TO DO:
A faithful transcription of all the data is required.
#### DATA EXCERPT
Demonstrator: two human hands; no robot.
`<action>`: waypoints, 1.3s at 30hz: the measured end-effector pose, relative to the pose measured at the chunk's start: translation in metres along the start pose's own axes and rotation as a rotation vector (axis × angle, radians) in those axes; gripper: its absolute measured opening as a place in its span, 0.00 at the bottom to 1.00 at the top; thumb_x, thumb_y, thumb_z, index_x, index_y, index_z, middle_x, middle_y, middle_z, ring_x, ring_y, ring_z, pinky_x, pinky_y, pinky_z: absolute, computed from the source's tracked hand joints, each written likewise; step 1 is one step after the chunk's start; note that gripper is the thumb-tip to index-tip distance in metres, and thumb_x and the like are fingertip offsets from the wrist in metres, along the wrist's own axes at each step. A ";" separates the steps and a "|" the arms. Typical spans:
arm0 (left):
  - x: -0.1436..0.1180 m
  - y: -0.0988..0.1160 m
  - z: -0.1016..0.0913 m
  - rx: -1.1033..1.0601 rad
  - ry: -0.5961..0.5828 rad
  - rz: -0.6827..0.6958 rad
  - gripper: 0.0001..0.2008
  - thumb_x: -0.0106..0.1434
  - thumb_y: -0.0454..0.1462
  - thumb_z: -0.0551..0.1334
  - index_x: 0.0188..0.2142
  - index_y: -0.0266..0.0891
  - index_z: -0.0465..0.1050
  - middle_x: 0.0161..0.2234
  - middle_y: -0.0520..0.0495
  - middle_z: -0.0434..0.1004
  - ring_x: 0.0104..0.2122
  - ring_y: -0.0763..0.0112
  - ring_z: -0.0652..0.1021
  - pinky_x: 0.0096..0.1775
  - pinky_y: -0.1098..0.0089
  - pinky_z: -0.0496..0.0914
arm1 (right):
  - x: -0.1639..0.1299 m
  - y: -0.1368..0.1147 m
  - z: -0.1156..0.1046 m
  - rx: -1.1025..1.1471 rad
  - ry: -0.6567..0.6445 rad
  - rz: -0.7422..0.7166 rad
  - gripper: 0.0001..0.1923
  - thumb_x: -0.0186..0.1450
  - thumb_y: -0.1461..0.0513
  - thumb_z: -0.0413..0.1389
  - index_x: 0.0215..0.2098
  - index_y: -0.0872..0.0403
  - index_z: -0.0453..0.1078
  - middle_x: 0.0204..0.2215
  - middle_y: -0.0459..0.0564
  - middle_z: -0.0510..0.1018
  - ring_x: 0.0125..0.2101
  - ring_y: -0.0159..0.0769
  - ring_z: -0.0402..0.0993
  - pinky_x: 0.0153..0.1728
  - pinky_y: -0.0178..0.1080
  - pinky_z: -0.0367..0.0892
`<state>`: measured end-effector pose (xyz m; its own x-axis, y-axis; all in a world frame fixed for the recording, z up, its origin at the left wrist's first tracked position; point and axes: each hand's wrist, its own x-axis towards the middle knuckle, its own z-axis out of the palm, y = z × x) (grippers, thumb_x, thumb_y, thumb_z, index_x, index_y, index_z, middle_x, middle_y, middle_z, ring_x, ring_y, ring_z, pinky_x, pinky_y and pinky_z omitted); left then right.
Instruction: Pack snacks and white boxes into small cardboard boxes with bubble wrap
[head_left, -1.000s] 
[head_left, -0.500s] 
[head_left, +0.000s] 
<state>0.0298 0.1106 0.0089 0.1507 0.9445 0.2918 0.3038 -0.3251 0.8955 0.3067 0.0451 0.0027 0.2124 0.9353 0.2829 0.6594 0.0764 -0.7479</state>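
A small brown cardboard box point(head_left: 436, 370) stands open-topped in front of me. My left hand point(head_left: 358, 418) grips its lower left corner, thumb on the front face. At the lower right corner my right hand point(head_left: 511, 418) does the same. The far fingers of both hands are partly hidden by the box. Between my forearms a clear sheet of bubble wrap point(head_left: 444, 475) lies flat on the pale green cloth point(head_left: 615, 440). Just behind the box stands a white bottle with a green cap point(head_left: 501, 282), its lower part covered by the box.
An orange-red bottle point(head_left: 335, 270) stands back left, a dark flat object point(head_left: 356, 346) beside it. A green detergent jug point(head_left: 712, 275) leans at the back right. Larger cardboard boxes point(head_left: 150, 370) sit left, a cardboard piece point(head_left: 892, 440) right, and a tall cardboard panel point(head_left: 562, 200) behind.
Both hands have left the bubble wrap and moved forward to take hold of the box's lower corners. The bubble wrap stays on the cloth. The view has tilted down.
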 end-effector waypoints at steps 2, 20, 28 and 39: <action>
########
ANSWER BOX:
Demonstrator: two human hands; no robot.
`<action>`: waypoints, 1.3s at 30hz: the measured end-effector pose, relative to the pose measured at the chunk's start: translation in metres along the start pose's own axes and rotation as a rotation vector (axis × angle, radians) in those axes; gripper: its absolute measured opening as a place in its span, 0.00 at the bottom to 1.00 at the top; thumb_x, thumb_y, thumb_z, index_x, index_y, index_z, middle_x, middle_y, middle_z, ring_x, ring_y, ring_z, pinky_x, pinky_y, pinky_z: absolute, computed from the source's tracked hand joints, each written likewise; step 1 is one step after the chunk's start; note that gripper is the thumb-tip to index-tip distance in metres, and thumb_x and the like are fingertip offsets from the wrist in metres, along the wrist's own axes at each step. A ";" separates the steps and a "|" the arms. Typical spans:
arm0 (left):
  - x: -0.1436..0.1180 m
  - y: -0.0988..0.1160 m
  - z: -0.1016..0.0913 m
  - rx: -1.1033..1.0601 rad
  - ry: -0.5961..0.5828 rad
  - rz: -0.6827..0.6958 rad
  - gripper: 0.0001..0.2008
  - thumb_x: -0.0106..0.1434
  - thumb_y: -0.0454..0.1462
  - thumb_z: -0.0551..0.1334
  - index_x: 0.0188..0.2142
  - index_y: -0.0266..0.0891
  - index_z: -0.0465..0.1050
  - middle_x: 0.0161..0.2234
  - middle_y: -0.0520..0.0495
  - middle_z: -0.0434..0.1004
  - ring_x: 0.0104..0.2122
  - ring_y: -0.0763..0.0112
  - ring_z: -0.0652..0.1021
  - pinky_x: 0.0096..0.1775
  - pinky_y: -0.1098..0.0089
  - pinky_z: -0.0496..0.0914
arm1 (right):
  - x: -0.1639..0.1299 m
  - y: -0.1368..0.1147 m
  - z: -0.1156..0.1046 m
  - rx: -1.1025..1.1471 rad
  - ry: -0.6567..0.6445 rad
  - rz: -0.7422..0.7166 rad
  - gripper: 0.0001..0.1923
  - thumb_x: -0.0186..0.1450
  - thumb_y: -0.1461..0.0513
  - thumb_z: -0.0413..0.1389
  - index_x: 0.0215..0.2098
  - index_y: -0.0872..0.0403
  - index_z: -0.0453..0.1078
  - middle_x: 0.0204..0.2215
  - middle_y: -0.0459..0.0564
  - middle_z: -0.0510..0.1018
  - ring_x: 0.0125..0.2101
  - ring_y: -0.0159..0.0769
  - ring_z: -0.0402..0.0993
  - pinky_x: 0.0153..0.1728
  - pinky_y: -0.0178..0.1080
  - pinky_z: -0.0367..0.0892
`<state>`: measured end-effector pose (xyz m; its own x-axis, y-axis; all in a world frame fixed for the recording, z up, its origin at the left wrist's first tracked position; point and axes: each hand's wrist, its own x-axis towards the middle knuckle, its own z-axis out of the palm, y = z × x) (grippers, thumb_x, thumb_y, thumb_z, index_x, index_y, index_z, middle_x, middle_y, middle_z, ring_x, ring_y, ring_z, pinky_x, pinky_y and pinky_z omitted); left then right.
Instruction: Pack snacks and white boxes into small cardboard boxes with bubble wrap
[head_left, -1.000s] 
[head_left, -0.500s] 
[head_left, +0.000s] 
<state>0.0298 0.1106 0.0089 0.1507 0.9445 0.2918 0.3038 -0.3251 0.8955 0.3067 0.0451 0.0027 0.2124 0.9353 0.2829 0.6594 0.0764 -0.7479</state>
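A small brown cardboard box point(head_left: 436, 370) stands open-topped in front of me. My left hand point(head_left: 358, 418) grips its lower left corner, thumb on the front face. At the lower right corner my right hand point(head_left: 511, 418) does the same. The far fingers of both hands are partly hidden by the box. Between my forearms a clear sheet of bubble wrap point(head_left: 444, 475) lies flat on the pale green cloth point(head_left: 615, 440). Just behind the box stands a white bottle with a green cap point(head_left: 501, 282), its lower part covered by the box.
An orange-red bottle point(head_left: 335, 270) stands back left, a dark flat object point(head_left: 356, 346) beside it. A green detergent jug point(head_left: 712, 275) leans at the back right. Larger cardboard boxes point(head_left: 150, 370) sit left, a cardboard piece point(head_left: 892, 440) right, and a tall cardboard panel point(head_left: 562, 200) behind.
Both hands have left the bubble wrap and moved forward to take hold of the box's lower corners. The bubble wrap stays on the cloth. The view has tilted down.
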 end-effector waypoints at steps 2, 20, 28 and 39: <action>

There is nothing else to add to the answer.